Exercise
Starting at the first line of the material below and stopping after the line that includes "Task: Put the", write the lines out again exactly. Drop any pictures.

———

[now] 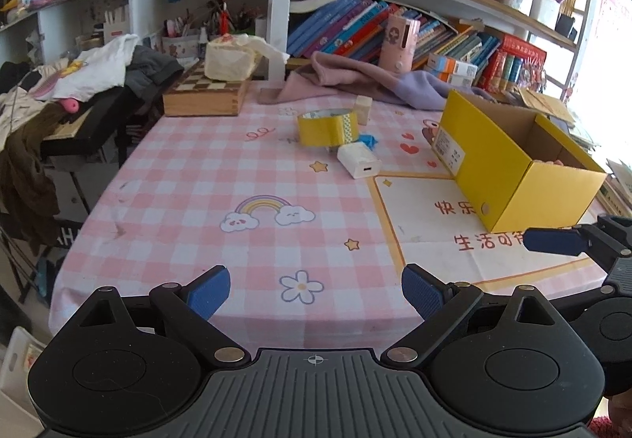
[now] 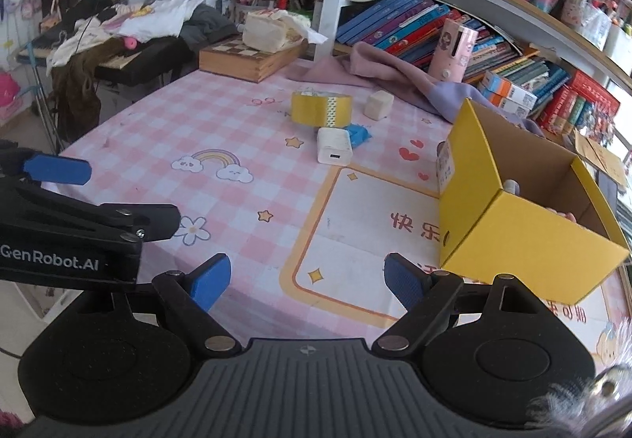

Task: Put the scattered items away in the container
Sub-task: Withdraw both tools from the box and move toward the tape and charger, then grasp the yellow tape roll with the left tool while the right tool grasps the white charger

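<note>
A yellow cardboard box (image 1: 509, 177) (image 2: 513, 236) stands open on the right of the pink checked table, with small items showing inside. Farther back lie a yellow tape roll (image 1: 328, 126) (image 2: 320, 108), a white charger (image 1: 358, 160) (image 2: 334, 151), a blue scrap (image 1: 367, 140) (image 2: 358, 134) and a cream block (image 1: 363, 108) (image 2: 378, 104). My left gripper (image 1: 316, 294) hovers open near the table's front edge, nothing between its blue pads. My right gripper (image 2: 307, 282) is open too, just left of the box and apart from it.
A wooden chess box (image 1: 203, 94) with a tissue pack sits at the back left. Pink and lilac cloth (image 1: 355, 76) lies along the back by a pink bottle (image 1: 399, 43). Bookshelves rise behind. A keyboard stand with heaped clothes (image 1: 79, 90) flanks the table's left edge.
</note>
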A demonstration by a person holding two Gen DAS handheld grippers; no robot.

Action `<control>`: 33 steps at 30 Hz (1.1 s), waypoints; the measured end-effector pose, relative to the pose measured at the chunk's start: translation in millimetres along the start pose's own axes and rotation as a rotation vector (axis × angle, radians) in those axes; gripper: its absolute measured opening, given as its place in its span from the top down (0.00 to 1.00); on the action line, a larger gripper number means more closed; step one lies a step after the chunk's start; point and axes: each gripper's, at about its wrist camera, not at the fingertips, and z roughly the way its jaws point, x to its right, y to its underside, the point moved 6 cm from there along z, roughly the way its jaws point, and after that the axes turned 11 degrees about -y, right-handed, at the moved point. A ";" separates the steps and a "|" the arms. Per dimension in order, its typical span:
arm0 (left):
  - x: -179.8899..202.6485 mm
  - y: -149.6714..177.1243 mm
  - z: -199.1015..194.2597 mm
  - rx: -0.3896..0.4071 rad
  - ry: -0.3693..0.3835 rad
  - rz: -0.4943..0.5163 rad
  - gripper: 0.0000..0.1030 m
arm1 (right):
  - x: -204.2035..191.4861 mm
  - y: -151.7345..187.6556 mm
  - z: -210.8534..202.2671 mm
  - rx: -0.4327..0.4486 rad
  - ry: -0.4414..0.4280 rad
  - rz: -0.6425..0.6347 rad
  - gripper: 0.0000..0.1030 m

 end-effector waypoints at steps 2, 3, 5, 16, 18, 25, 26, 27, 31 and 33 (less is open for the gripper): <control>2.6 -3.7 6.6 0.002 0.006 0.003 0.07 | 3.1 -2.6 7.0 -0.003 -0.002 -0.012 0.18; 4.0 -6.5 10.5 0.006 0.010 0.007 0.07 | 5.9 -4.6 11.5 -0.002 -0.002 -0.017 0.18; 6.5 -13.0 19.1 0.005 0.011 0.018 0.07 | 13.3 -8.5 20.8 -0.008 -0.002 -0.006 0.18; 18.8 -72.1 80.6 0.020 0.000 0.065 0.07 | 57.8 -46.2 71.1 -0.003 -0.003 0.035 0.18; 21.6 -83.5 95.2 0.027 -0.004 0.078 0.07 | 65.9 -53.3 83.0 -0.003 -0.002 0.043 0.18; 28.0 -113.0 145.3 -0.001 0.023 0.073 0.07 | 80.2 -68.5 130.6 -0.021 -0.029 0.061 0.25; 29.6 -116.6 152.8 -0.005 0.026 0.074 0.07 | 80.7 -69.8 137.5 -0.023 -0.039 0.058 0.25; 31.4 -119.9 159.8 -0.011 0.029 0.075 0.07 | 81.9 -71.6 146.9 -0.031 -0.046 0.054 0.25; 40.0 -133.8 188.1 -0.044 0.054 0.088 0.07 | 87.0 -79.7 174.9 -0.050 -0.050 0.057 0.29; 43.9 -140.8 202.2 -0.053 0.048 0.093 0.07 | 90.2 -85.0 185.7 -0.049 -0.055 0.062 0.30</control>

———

Task output
[now] 
[now] 

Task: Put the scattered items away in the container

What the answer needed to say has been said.